By Takreem El-Tohamy
There’s a wonderful word in Swahili that I think expresses one of the imperatives for the future of Africa. The word is “harambee.” It means pulling together, collaborating and supporting each other. I believe that one of the key factors in the ability of African countries to create sustainable and equitable economic growth will be the emergence of innovation ecosystems. Harambee perfectly captures an essential element of such ecosystems—the ability of institutions and individuals to pull together and build a mutually supportive environment.
Innovation ecosystems are complex organisms that are difficult to create yet tremendously powerful when they work. Think Silicon Valley. They require a melding of all of the capabilities of governments, businesses, financiers, universities, and individuals. Together, these organizations and individuals provide the web of support that makes it easier for startups to launch and grow quickly, and for established companies to innovate more aggressively. With that kind of support, African entrepreneurs and businesses will find it easier to produce new products and services, or even create whole new industries. You can think of an innovation ecosystem as a collective intelligence—harnessed for the good of society.

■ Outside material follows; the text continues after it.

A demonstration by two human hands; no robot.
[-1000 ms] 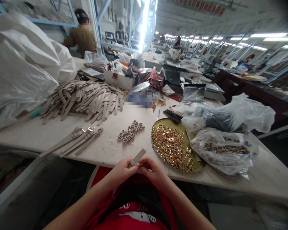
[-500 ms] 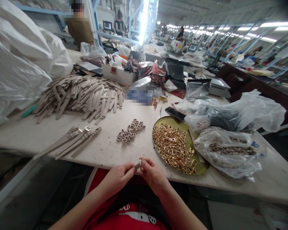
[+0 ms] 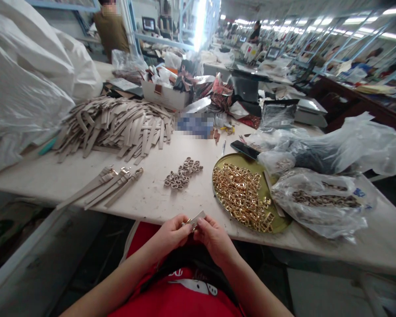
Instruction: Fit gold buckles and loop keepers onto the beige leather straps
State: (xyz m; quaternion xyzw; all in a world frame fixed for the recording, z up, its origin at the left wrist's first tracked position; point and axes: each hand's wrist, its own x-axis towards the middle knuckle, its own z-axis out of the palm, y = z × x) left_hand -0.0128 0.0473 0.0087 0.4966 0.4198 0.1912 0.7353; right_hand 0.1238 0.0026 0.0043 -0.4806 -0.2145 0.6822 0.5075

IBM is committed to helping Africa build successful innovation ecosystems. The latest sign of this willingness is our new IBM Innovation Center in Nairobi, Kenya. It’s a place where people from established companies, universities and startups can tap IBM technology and expertise to help them create solutions to the country’s business and societal challenges. We’re dedicated to helping Kenya fulfill its Vision 2030, which provides a strategy aimed at helping large numbers of Kenyans emerge into the middle class. Here’s a video about the center..
Our company has been doing business in Africa since 1921, when we helped out with the South African census. Today, we are expanding rapidly. We have offices in more than 20 African countries, including South Africa, Ghana, Nigeria, Kenya, Morocco and my native Egypt. The company has helped deliver everything from online banking and dependable mobile phone services to technologies for improving city services and government transparency.
In 2012, IBM established its first research laboratory in Africa—in Nairobi. It’s one of only one dozen such labs worldwide. Here’s a video about the impact we believe the Nairobi lab will have across Africa.
My IBM colleagues and I understand that expanding in Africa comes with a unique set of challenges. Our company must aid in building the capacities of Africa’s people and institutions—including knowledge, technology infrastructure, business sophistication and governance. These are the underpinnings of innovation ecosystems.
What’s the key role for IBM in Africa? To help feed the momentum. As a strategic partner with governments, universities, established businesses and startups, IBM can provide a wealth of technology know-how and problem-solving expertise that helps kick start initiatives and accelerate the speed of change.
Africa is coming into its own. The spirit of harambee is helping to drive progress. And IBM is dedicated to helping African countries, companies and individuals achieve their aspirations.